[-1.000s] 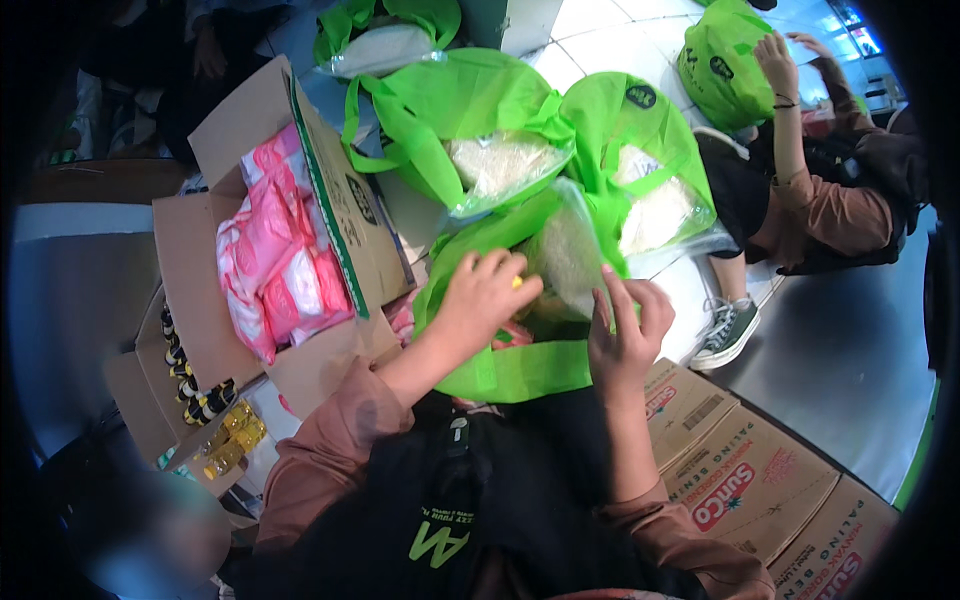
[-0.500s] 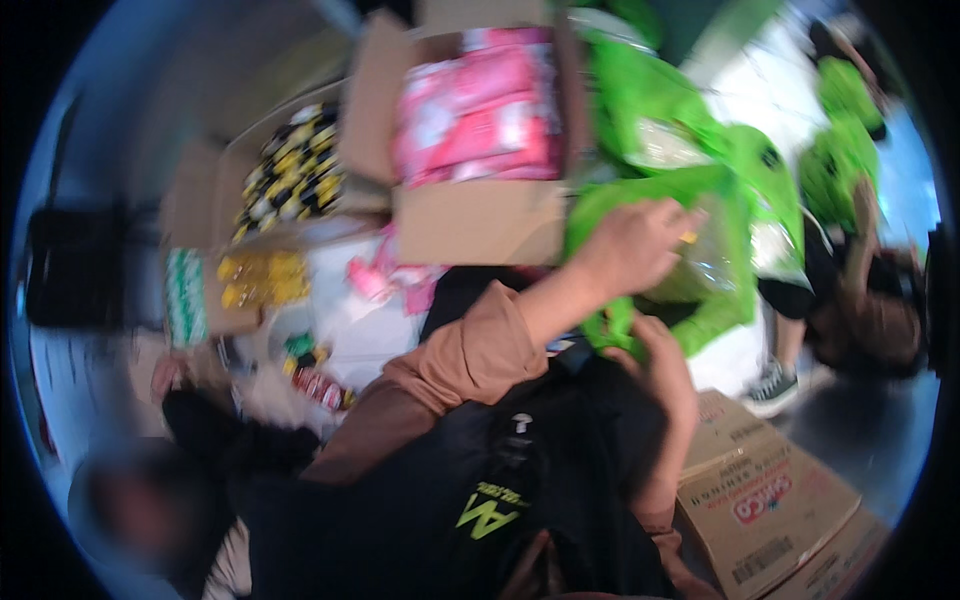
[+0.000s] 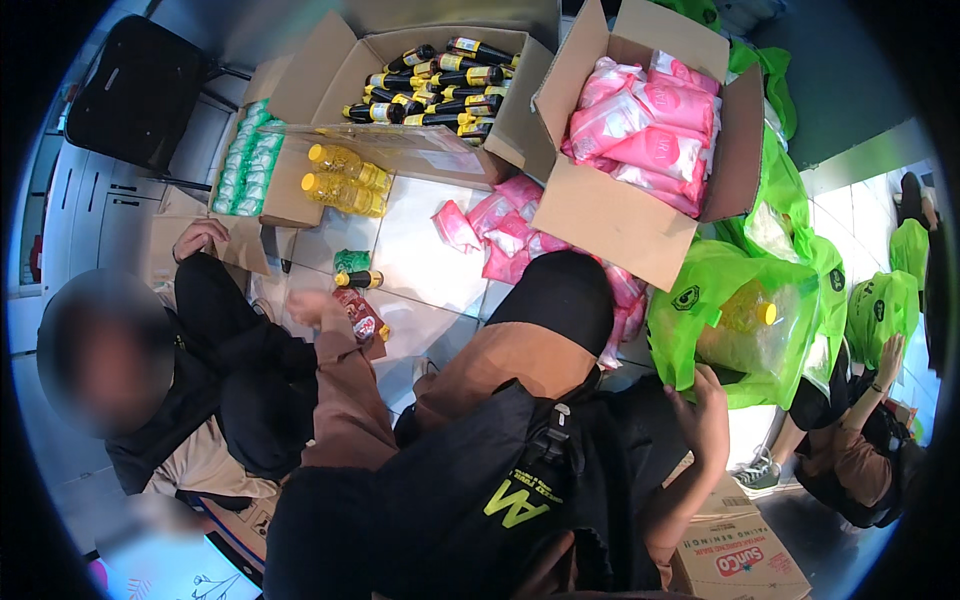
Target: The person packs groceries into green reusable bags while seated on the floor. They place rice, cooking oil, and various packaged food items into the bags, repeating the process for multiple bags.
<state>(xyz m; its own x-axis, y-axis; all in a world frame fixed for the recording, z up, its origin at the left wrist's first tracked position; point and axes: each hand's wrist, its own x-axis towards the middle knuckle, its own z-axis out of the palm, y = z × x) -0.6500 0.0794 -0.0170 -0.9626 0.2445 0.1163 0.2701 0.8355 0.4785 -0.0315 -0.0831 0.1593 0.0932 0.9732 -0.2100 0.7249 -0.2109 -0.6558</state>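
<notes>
My right hand (image 3: 700, 405) pinches the rim of a bright green carrier bag (image 3: 678, 330) beside my knee. Inside that bag show a yellow-capped bottle of yellow oil (image 3: 748, 308) and a clear bag with pale contents. My left hand (image 3: 314, 308) is stretched out over the floor to the left, its fingers blurred. Right beside it lie a red packet (image 3: 358, 315), a small dark bottle with a yellow cap (image 3: 358, 279) and a green packet (image 3: 350, 260). Whether my left hand touches the red packet, I cannot tell.
Open cartons hold pink packets (image 3: 655, 125), dark bottles (image 3: 440, 90) and green-white packs (image 3: 245, 165). Oil bottles (image 3: 345, 180) and loose pink packets (image 3: 510, 225) lie on the tiles. One person (image 3: 215, 340) sits left, another (image 3: 865, 440) right. Closed carton (image 3: 740, 560) stands lower right.
My left hand has come out of the green bag and swung left to the things on the floor. My right hand stays on the bag's rim. The view has shifted.
</notes>
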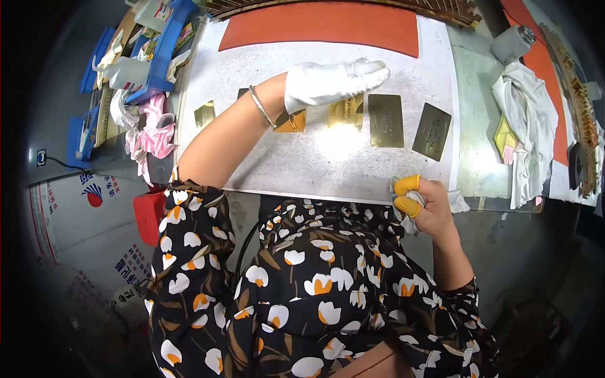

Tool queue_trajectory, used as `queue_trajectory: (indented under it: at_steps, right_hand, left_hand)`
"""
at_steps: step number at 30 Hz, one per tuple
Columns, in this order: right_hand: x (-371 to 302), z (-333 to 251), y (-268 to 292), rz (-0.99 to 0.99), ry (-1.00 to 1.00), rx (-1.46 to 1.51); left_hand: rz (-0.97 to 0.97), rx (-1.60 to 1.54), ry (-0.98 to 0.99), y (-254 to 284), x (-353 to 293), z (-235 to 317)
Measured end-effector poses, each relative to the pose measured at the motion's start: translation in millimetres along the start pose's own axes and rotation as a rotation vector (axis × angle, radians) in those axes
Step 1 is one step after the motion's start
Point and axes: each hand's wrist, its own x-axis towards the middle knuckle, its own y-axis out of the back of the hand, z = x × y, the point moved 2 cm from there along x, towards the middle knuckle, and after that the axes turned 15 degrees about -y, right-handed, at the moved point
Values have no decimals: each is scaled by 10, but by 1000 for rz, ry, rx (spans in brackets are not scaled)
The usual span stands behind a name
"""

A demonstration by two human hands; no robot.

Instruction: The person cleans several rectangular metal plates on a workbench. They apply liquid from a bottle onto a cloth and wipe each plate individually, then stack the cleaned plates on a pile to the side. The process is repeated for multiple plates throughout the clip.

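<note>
My left hand [337, 82], in a white glove, stretches out flat over the row of plates with its fingers straight. Below it lies a gold metal plate [345, 114] with lettering, partly covered by the hand. To its right are a darker plate [386, 129] and a tilted dark plate [432, 131]. On its left an orange-gold plate [291, 122] is partly hidden by my wrist, and a small plate [205, 114] lies farther left. My right hand [426, 205], with yellow finger cots, is closed on a white cloth [409, 222] at the table's front edge.
A white sheet [277, 170] covers the table, with an orange-red mat [321, 28] at the back. Blue bins [161, 57] holding white bottles stand at left, above pink cloths [156, 129]. White cloths [529, 126] and a metal can [513, 44] are at right.
</note>
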Motion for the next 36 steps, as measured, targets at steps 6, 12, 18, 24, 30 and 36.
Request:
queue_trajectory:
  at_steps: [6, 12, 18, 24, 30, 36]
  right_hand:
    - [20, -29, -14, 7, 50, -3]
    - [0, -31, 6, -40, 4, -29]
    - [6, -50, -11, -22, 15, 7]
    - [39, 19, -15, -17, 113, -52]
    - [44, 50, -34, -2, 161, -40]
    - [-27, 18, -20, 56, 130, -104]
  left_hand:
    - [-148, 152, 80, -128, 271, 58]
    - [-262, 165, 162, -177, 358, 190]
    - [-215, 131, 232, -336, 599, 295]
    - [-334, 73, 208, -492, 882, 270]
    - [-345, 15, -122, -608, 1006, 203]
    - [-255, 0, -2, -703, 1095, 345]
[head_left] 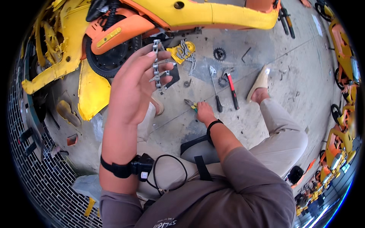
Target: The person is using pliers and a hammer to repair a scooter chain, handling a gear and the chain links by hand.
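Raised at the left, my left hand [129, 85] pinches a short length of metal roller chain [156, 66] between thumb and fingers. The chain hangs down across the fingers, and part of it loops behind them. Down at the floor, my right hand [205, 113] closes around the yellow-green handles of a pair of pliers [189, 102], whose jaws point left. Right of the pliers lie a black-handled screwdriver [218, 102] and a red-and-black hammer [232, 91]. Beyond them is a dark sprocket [219, 54].
An orange-yellow scooter with a black wheel [102, 57] stands across the far side. A yellow plastic piece [175, 55] carries more chain [186, 49]. A hex key [246, 55] lies at the far right. My sandalled foot [260, 83] rests right of the hammer; more scooters [334, 152] line the right edge.
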Action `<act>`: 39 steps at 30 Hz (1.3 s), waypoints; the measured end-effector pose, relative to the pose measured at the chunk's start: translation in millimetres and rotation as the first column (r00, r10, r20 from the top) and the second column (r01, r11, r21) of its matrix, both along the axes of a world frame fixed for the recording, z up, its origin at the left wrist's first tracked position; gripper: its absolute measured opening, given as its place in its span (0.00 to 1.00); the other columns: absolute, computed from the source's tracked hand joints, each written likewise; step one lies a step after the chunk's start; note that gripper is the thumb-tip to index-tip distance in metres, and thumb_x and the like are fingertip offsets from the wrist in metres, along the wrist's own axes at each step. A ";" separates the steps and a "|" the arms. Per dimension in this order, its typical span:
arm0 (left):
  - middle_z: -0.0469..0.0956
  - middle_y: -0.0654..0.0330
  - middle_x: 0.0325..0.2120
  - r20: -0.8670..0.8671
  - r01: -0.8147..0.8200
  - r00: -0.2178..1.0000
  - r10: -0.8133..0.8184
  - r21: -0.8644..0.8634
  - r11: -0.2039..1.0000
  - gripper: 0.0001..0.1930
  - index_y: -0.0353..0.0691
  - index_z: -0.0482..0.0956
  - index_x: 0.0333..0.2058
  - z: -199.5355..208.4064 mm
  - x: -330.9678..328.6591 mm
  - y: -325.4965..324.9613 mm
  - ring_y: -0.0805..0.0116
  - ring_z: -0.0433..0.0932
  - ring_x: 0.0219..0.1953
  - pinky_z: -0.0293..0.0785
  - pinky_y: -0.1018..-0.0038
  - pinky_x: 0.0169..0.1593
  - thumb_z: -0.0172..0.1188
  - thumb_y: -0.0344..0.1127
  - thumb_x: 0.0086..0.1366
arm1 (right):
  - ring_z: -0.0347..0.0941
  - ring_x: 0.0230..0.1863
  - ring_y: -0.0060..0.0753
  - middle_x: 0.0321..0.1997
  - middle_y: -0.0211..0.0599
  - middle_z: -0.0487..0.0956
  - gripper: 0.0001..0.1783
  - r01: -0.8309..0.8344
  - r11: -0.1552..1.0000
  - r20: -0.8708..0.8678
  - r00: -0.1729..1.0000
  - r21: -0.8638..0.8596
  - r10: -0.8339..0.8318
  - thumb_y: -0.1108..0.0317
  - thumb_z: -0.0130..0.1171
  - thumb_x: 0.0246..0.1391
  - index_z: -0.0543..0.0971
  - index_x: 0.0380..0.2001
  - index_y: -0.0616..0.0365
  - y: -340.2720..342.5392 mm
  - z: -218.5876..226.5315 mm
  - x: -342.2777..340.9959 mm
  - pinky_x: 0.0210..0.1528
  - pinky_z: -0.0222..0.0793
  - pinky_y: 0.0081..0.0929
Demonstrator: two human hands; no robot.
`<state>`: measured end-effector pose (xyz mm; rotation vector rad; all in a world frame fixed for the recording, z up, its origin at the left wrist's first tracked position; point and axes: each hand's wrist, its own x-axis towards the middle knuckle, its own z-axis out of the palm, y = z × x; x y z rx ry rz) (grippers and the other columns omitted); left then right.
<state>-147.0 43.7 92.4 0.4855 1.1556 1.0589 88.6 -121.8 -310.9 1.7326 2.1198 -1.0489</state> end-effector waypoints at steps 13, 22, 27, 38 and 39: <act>0.78 0.51 0.50 0.031 0.053 0.998 -0.048 -0.167 0.984 0.26 0.32 0.68 0.63 -24.1 -16.1 -3.7 0.62 0.79 0.47 0.80 0.66 0.45 0.51 0.44 0.75 | 0.72 0.54 0.46 0.49 0.40 0.77 0.11 -0.058 0.924 0.313 0.947 0.378 -0.068 0.67 0.54 0.56 0.83 0.40 0.51 114.0 -14.7 121.3 0.53 0.69 0.44; 0.77 0.57 0.46 0.002 0.061 0.998 -0.062 -0.155 0.986 0.24 0.34 0.69 0.63 -7.0 -16.4 2.1 0.66 0.77 0.47 0.80 0.65 0.42 0.55 0.42 0.74 | 0.75 0.55 0.46 0.47 0.43 0.83 0.16 0.309 0.950 -0.060 0.950 0.052 -0.306 0.60 0.67 0.49 0.84 0.39 0.57 143.5 11.9 70.2 0.55 0.72 0.41; 0.78 0.61 0.45 -0.131 0.170 0.976 -0.174 -0.041 0.985 0.25 0.32 0.71 0.62 -6.2 -15.0 -7.0 0.72 0.77 0.45 0.81 0.67 0.42 0.62 0.32 0.69 | 0.73 0.42 0.24 0.45 0.33 0.77 0.26 0.371 0.857 -0.745 0.441 -0.357 -0.501 0.65 0.73 0.53 0.75 0.52 0.60 179.0 173.5 1.9 0.47 0.74 0.25; 0.80 0.59 0.45 -0.334 0.229 0.925 -0.181 0.110 0.967 0.19 0.31 0.76 0.59 15.8 16.4 -16.3 0.71 0.80 0.46 0.81 0.71 0.46 0.59 0.30 0.71 | 0.70 0.51 0.26 0.57 0.39 0.69 0.40 0.329 0.827 -0.890 -0.167 -0.456 -0.424 0.83 0.67 0.53 0.61 0.66 0.60 138.2 323.5 -60.4 0.53 0.76 0.28; 0.79 0.59 0.45 -0.378 0.246 0.907 -0.187 0.114 0.963 0.18 0.31 0.77 0.58 13.2 17.7 -16.6 0.70 0.81 0.46 0.81 0.71 0.46 0.60 0.29 0.71 | 0.71 0.52 0.26 0.56 0.39 0.70 0.39 0.353 0.813 -0.886 -0.170 -0.463 -0.431 0.84 0.67 0.53 0.61 0.66 0.60 136.2 321.2 -61.2 0.53 0.76 0.28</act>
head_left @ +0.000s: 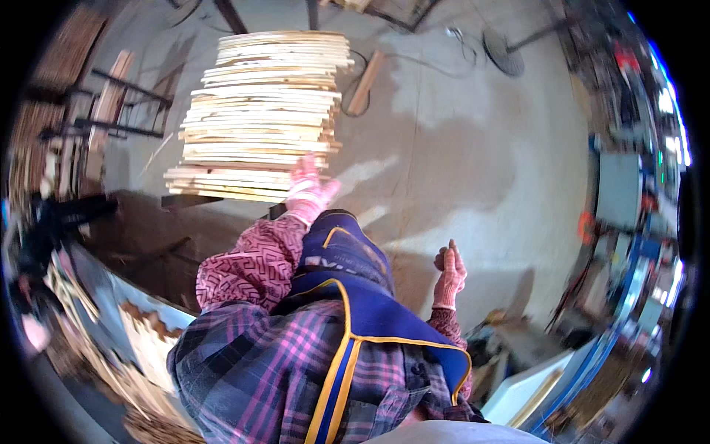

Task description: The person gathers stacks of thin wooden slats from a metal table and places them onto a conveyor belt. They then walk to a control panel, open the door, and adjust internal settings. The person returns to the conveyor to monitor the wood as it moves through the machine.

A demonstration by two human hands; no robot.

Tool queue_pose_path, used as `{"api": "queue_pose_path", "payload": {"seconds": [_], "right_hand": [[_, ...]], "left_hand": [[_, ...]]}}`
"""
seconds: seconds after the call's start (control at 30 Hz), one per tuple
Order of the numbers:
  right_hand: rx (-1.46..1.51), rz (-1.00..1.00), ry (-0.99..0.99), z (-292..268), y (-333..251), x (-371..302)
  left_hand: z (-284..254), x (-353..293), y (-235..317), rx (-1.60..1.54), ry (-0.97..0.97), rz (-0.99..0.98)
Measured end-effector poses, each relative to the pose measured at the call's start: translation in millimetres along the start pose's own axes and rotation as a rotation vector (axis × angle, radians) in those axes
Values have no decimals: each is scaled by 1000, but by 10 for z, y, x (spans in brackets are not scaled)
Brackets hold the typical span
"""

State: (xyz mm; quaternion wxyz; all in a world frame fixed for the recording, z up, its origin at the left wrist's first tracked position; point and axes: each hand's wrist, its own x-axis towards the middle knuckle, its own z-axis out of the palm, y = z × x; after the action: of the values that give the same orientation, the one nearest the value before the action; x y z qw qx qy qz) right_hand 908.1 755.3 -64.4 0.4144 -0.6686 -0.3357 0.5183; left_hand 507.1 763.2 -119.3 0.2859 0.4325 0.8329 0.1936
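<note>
Pale wooden strips (259, 111) lie in a layered row ahead of me, left of centre. Likely light singly, heavy bunched; stiff, dry, maybe splintery. Best hold: ends or long edges. My gloved left hand (309, 194) is spread, unclenched, over the near right ends; touching or just above, can't tell. My gloved right hand (450, 275) hangs loose over the floor (532, 214), nothing visible in it. Left palm hidden; dark support (188, 201) mostly covered.
</note>
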Motion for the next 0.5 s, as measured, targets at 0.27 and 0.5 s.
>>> {"api": "queue_pose_path", "payload": {"seconds": [0.27, 0.5], "right_hand": [[-203, 25, -469, 903, -789, 1833], [-839, -206, -945, 2132, -1239, 3047]], "left_hand": [[239, 89, 170, -11, 441, -432], [580, -194, 535, -157, 847, -422]]}}
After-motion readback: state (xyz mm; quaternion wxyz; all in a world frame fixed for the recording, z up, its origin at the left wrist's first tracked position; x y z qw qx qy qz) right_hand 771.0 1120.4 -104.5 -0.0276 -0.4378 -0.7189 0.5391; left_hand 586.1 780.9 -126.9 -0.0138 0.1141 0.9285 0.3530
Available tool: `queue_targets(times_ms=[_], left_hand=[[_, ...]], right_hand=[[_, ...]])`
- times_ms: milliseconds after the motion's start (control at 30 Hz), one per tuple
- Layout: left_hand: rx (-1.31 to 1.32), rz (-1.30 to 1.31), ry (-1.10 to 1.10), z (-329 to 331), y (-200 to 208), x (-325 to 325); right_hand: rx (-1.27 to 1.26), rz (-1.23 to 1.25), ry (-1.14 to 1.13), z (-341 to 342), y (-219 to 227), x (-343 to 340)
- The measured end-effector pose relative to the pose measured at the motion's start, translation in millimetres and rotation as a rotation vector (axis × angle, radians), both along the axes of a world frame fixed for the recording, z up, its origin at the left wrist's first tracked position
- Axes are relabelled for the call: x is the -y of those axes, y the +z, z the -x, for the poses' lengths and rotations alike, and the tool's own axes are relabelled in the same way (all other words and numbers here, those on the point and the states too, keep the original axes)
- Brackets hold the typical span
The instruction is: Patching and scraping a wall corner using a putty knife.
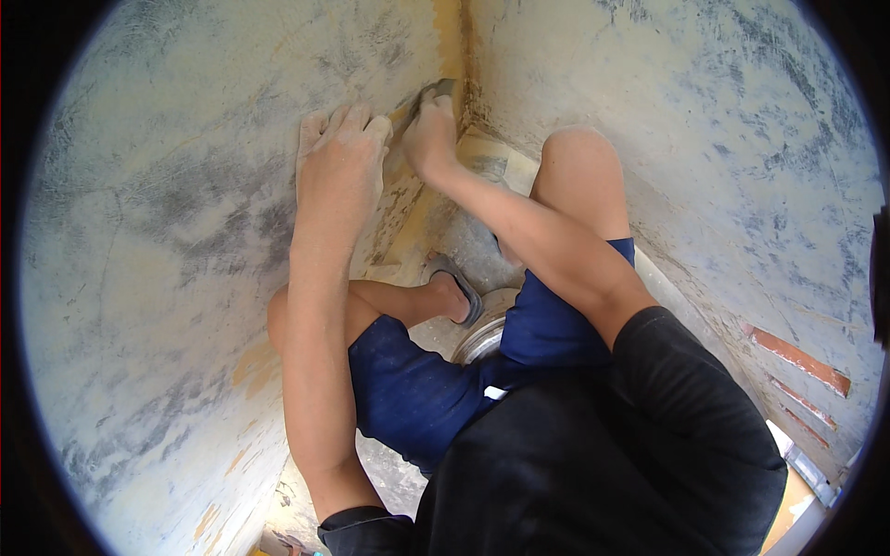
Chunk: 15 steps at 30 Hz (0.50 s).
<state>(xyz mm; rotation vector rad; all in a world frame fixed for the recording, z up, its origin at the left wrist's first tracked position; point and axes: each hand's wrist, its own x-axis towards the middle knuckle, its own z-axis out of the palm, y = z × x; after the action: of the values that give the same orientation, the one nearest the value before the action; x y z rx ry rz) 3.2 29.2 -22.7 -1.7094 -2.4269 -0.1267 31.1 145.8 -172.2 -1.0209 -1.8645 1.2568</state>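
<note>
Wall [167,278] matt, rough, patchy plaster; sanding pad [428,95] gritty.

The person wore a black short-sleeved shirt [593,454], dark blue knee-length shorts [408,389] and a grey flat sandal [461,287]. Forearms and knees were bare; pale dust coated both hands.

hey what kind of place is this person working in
Probably a room being renovated or painted: an inner corner of two walls with patchy, scraped whitish coating. The right hand presses a scraper into the corner, the dusty left hand braces nearby.
</note>
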Motion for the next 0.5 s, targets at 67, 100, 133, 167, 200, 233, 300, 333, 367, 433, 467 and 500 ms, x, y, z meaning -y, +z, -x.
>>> queue_targets(times_ms=[67, 100, 133, 167, 200, 233, 300, 333, 367, 433, 467, 500], left_hand=[[-0.02, 0.003, 0.017, 0.6, 0.9, 6.0], [-0.02, 0.002, 0.017, 0.1, 1.6, 5.3], [-0.025, 0.009, 0.015, -0.1, 2.4, 5.2], [-0.03, 0.016, 0.014, -0.6, 3.0, 5.0], [-0.03, 0.015, 0.011, -0.8, 2.6, 3.0], [-0.016, -0.006, 0.0, -1.3, 2.1, 0.3], [0.0, -0.024, -0.007, -0.9, 0.6, 0.8], [-0.026, -0.021, -0.001, 0.2, -0.5, 4.0], [-0.051, -0.018, 0.006, 0.7, -1.3, 6.9], [-0.03, -0.014, 0.003, -2.0, 2.0, 0.2], [-0.009, -0.006, 0.004, -2.9, 4.0, -3.2], [-0.008, -0.002, 0.007, -2.2, 4.1, -0.8]], right_hand=[[0.03, -0.063, 0.083, -9.4, 3.2, 20.7], [0.056, -0.138, 0.157, -13.6, 3.2, 23.8], [0.056, -0.139, 0.156, -11.5, 3.0, 15.0], [0.073, -0.052, 0.117, -7.3, 4.1, 0.4], [0.091, 0.035, 0.074, -5.0, 4.2, -7.8], [0.091, 0.035, 0.071, -6.7, 1.9, -1.3], [0.041, -0.179, 0.095, -11.3, -0.2, 21.2], [0.042, -0.176, 0.099, -10.5, 0.9, 20.2], [0.05, -0.073, 0.107, -8.8, 2.4, 16.3], [0.058, 0.019, 0.102, -5.6, 0.3, 3.7], [0.08, -0.003, 0.063, -3.5, -0.6, 0.7], [0.103, -0.018, 0.031, -2.3, 0.5, 4.6]])
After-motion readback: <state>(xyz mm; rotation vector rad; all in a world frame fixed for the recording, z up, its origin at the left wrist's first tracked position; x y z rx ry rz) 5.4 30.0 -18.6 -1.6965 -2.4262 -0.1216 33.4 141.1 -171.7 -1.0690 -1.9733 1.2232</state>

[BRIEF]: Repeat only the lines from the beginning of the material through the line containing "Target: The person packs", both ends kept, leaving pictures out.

[ANSWER BOX]:
[-1.000s] 
[-0.500s] 
[+0.000s] 
Target: The person packs groceries into green reusable bags while seated on the floor. They place rice, cooking oil, and various packaged food items into the bags, repeating the process for multiple bags.

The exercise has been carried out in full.